Años después, comprendí que existe cierto tipo de libros, música y películas que marcan la infancia de una generación; Los Goonies es una de esas marcas cinematográficas que los niños de los “ochenta” llevan en su memoria, pues se reconocieron o quisieron verse en aquellos jóvenes aventureros. Para nuestra infancia, aquella era una divertida, emocionante e, incluso, peligrosa aventura, en la que cada uno de los héroes y heroínas juveniles suman para lograr el éxito de su odisea, una plagada de guiños cinematográficos. La historia narrada por Donner arranca en el pueblo de Astoria (Oregón), con una persecución policial que, animada por la partitura de Grusin, presenta a los personajes principales: un grupo de muchachos cuyas vidas están a punto de aventurarse en la peligrosa y trepidante búsqueda del legendario tesoro de Willy el tuerto. Así mismo, tendrán que escapar de las garras de los Fratelli, una familia de criminales liderados por una madre con muy malas pulgas. Los Goonies son un grupo de amigos que necesitan soñar con ese tesoro porque en él se encuentra la solución para un problema que amenaza con cambiarlo todo. Las únicas certezas que les depara el futuro son su inminente separación y el abandono del pueblo que les ha visto crecer. Estas dos verdades, no deseadas, obligan a Micky (Sean Astin) a convencer a sus amigos para que, unidos, intenten encontrar el fabuloso botín. Dice que por ellos y por sus padres. Lo que calla ni él lo sabe, pues también ignora, como yo en mi niñez, que el cine de Hollywood, a imagen de la sociedad estadounidense (y de otros lugares), necesita crear y creer en héroes individuales, figuras que mantengan el sueño vivo y tal vez al público dormido.

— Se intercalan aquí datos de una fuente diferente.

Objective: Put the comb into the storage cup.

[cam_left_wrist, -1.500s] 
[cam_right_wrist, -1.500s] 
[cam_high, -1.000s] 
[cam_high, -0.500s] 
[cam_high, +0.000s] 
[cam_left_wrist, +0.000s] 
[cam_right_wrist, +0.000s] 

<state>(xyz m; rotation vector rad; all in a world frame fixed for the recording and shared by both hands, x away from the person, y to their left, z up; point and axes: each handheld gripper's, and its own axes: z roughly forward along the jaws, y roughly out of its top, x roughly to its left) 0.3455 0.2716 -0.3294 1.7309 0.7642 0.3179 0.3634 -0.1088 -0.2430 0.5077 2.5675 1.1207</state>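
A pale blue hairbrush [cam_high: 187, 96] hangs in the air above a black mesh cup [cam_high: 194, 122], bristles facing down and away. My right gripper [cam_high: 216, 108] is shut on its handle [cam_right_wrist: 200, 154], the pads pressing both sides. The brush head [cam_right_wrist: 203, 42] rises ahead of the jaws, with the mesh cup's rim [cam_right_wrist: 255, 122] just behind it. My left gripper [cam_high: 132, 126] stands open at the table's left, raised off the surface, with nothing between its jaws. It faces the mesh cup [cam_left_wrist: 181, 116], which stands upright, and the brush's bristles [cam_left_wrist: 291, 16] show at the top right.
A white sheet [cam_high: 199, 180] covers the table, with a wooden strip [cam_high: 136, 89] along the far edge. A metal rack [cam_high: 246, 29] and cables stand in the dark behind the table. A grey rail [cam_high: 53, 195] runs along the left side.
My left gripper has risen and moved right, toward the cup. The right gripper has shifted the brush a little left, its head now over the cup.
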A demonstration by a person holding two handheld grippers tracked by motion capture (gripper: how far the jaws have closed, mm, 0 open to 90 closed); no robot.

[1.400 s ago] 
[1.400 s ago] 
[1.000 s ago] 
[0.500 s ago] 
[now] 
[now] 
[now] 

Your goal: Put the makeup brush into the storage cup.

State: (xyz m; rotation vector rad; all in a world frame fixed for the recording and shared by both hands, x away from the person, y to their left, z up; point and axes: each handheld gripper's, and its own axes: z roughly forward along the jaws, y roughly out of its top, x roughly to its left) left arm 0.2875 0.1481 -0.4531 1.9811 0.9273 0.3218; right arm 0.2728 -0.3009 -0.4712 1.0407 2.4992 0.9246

Micky se erige en el auténtico motor de la búsqueda de Willy, su rival a batir. Para ello, contará con la ayuda de su hermano mayor, Brand (Josh Brolin), “Bocazas” (Corey Feldman) quien, obviamente, no puede mantener su boca cerrada, “Gordi” (Jeff Cohen), por supuesto, glotón y miedoso, o Data (Ke Huy Quan), cuyos inventos le convierten en un pequeño aspirante a Q. A este grupo de amigos se unen Andy (Kerry Green) y Stef (Martha Plimpton), dos chicas que sin darse cuenta se irán identificando con la filosofía goonie, ingenua, infantil y sólida en sus lazos. Su aventura les lleva por los subsuelos de Astoria, por cuevas, ríos subterráneos y decenas de trampas mortales; y por la diversión a quienes simpaticen con el grupo que persigue una solución, no por ambición, sino porque es la manera de permanecer unidos y de continuar con sus vidas en el paraíso de siempre, donde sienten seguridad y la posibilidad de seguir soñando. Así, pues, tendrán que enfrentarse al peligro, una y otra vez, si desean conservar sus existencias tal y como les gusta: juntos. Los artífices de todo esto no son los miembros de la pandilla, tampoco los delincuentes, sino los “niños grandes” con Donner a la cabeza, que produjo y dio forma audiovisual al invento que dio como resultado una mezcla de humor, aventura, tópicos y acción, que pide complicidad e invita a disfrutar la propuesta regresando a la inocencia de una edad en la que la fantasía suele desbordar sin más restricción que la imaginación de quien fantasea y las intervenciones censoras de los guardianes del orden cotidiano.